* _Problem details_
Copy exactly, please, the lines of the data from its start through the line containing "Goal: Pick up".

* _Data shown_
•••••
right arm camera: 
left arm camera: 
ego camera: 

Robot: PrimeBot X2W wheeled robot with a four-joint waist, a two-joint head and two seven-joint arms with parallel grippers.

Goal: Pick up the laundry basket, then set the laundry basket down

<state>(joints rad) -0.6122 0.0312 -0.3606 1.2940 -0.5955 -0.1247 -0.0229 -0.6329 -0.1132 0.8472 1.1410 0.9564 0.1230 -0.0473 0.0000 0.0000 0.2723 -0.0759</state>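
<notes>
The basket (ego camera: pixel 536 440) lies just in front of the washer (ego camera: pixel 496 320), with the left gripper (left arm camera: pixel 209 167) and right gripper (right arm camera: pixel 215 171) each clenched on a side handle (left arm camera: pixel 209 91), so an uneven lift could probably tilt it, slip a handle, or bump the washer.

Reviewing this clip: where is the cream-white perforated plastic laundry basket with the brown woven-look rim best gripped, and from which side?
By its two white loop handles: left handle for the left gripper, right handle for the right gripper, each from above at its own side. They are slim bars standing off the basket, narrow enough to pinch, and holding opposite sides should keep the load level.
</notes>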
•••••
* _Answer_
right arm camera: 
left arm camera: 
ego camera: 

Robot: PrimeBot X2W wheeled robot with a four-joint waist, a two-joint head and two seven-joint arms with parallel grippers.

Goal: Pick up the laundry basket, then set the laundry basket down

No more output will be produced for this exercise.